How do we get out of this jam?

We do what mathematicians have done for centuries: convert non-integers into numbers. In the field of AI, this is known as vectorization. This conversion is the first of many steps in achieving a representation of natural language that’s computable. In essence, word representation in machine learning is the bridge between the meaning of words and the ability to compute its meaning.

A Working Definition of Representation Models

Piggybacking on the previous paragraph: RMs give a computer program the ability to compute and achieve some “understanding” of natural language. I put “understanding” in quotes because whether or not a computer “understands” is a debate for philosophers, or as Noam Chomsky postulates:

“Do submarines swim?”

Nonetheless, vectorizing words into real numbers are applied differently depending on the NLP task at hand. In the following section, we will review the first of two RMs we’ll call the probabilistic model, which leverages frequency and frequentist probability as the conduit of inference. The second model we’ll call the word embedding model, which leverages vector space as a proxy to semantics. (The second model is discussed in the Seconda Parte)

Probabilistic Model

The most basic kind of RM achieves representation by measuring the frequency of words in text. In this model word order is ignored and text corpora (paragraphs/sentences) are split into their individual tokens or words called tokenization: 👇

John likes to watch movies. Mary likes movies too.
“John”,”likes”,”to”,”watch”,”movies”,”Mary”,”likes”,”movies”,”too”

Upon tokenization, words are given a numerical value for representation based on some form of frequency. The numerical values can vary:

1. Frequency | i.e. The frequency of the word “king” appearing in Shakespeare plays. Useful for descriptive statistics as used in rudimentary social media analytics.

2. Relative Frequency | i.e. The frequency of the word “king” appearing in Shakespeare plays divided by the total number words in his plays (also known as a batting average). Useful for creating likelihood probabilities as found in the Naive Bayes algorithm.
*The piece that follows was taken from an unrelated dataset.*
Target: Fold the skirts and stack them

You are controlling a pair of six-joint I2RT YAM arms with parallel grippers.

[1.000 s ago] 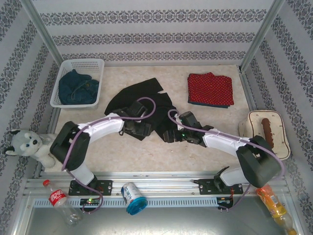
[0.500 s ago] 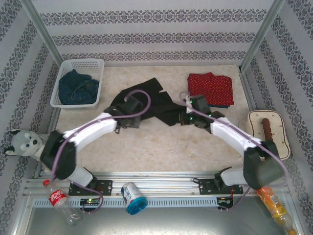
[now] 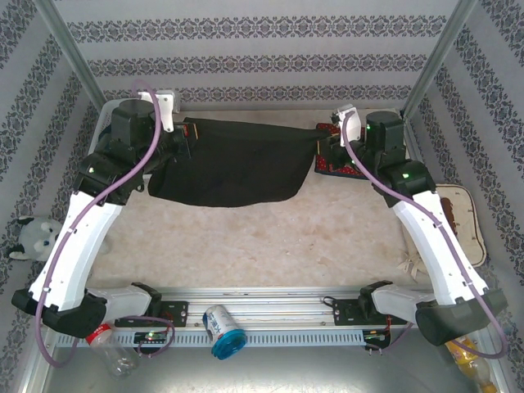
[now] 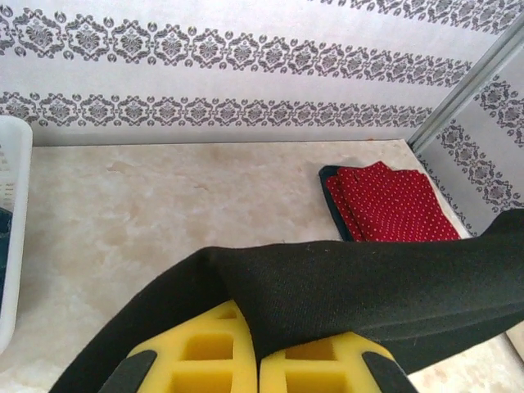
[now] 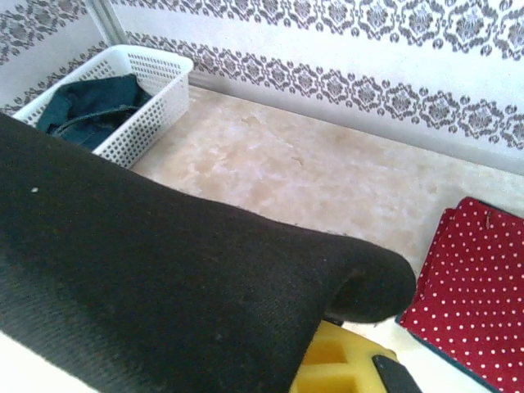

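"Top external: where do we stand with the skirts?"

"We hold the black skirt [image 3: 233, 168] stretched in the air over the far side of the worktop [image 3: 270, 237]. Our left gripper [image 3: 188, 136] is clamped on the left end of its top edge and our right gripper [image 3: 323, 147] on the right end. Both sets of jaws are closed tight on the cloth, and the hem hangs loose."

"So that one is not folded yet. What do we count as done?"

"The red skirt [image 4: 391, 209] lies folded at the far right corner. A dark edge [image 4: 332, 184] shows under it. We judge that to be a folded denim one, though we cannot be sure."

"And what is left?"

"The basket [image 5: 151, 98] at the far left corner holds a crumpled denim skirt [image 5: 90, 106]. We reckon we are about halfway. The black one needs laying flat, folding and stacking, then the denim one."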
  • The most famous method of leveraging relative frequency is Maximum Likelihood Estimation (aka MLE). This method computes the maximum probability in a distribution out of a given choices.

3. Conditional Probability | i.e. Computes the probability of an event based on the condition that another event has occurred. This type of probability is useful when an engineer is interested in a sequence of words. For example, translating sentences.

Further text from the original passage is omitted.